This is an appeal by the state from an order sustaining defendant’s demurrer to a charge of coercion. Our decision is controlled by the decision in State v. Robertson, 54 Or App 630, 635 P2d 1057 (1981), the defendant in this case having been indicted along with the defendant in Robertson for the crimes of first degree sodomy and coercion arising from the same single incident.
The opinion in Robertson made clear that the basis of its holding that the coercion statute, ORS 163.275, is constitutional was its finding that it is not a statute regulating speech. It is this position with which the author of the dissent in this case disagrees. This difference is significant because if ORS 163.275 were a statute regulating speech then, following Dombrowski v. Pfister, 380 US 479, 14 L Ed 2d 22, 85 S Ct 1116 (1965) and State v. Drummond, 6 Or App 558, 489 P2d 958 (1971), defendant could challenge the constitutionality of the statute as it might be applied in a variety of hypothetical situations.1 The author of the dissent in Robertson and the author of the dissent here have also attempted to provide hypothetical examples. As Drummond noted, however, if First Amendment rights are not affected, defendant must show that the statute is unconstitutional as applied to him. Drummond, 6 Or App at 562.

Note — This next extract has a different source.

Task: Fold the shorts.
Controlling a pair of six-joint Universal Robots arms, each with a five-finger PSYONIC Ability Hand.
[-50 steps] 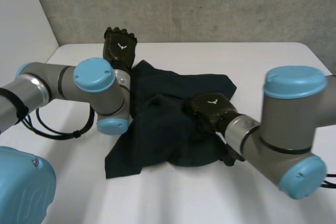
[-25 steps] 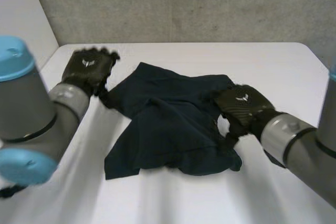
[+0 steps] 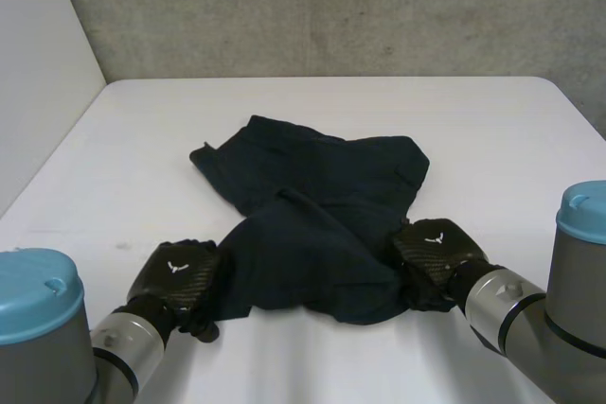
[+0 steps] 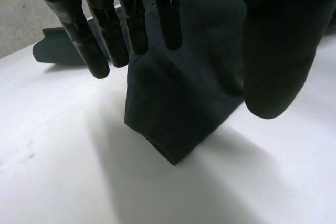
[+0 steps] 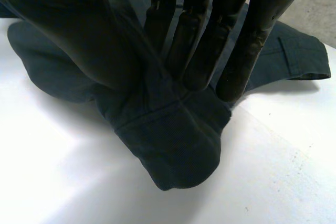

ORS 163.275 makes it a crime when one “compels or induces another person to engage in conduct from which he has a legal right to abstain, or to abstain from engaging in conduct in which he has a legal right to engage * * The definitions for “compel” and “induce” in Webster’s Third New International Dictionary 463, 1154, (17th ed 1976) indicate that these words mean to force or bring about a desired action. That is, the offense of coercion is not committed until the victim acts, and the dissent misrepresents the thrust of the statute when it calls “the act of making the threat * * * [the] gravamen of the offense.” The drafters of the statute said as much in the commentary to the Oregon Criminal Code of 1971 (1975 ed), at p. 131:
*522“Coercion as defined by the proposed draft requires successful intimidation; the victim must actually act or refrain from acting. A mere threat or attempt failing of its coercive purpose would constitute attempted coercion.” (Emphasis supplied.)2
The making of the threat is not the basis of the offense, but only a manner of bringing it about. Since, therefore, it is not speech but conduct — the act of overpowering another’s will — which the coercion statute proscribes, defendant can only succeed on his constitutional claims by showing the statute is unconstitutional as applied to him. Here, as in Robertson, defendant makes no attempt to do so.
Reversed and remanded for trial.
Defendant in this case has filed no respondent’s brief, but his attorney was also the defense attorney in Robertson and this was the type of challenge set forth in that appeal.
We are not required here to make a determination whether a statute making attempted coercion a crime would be constitutional.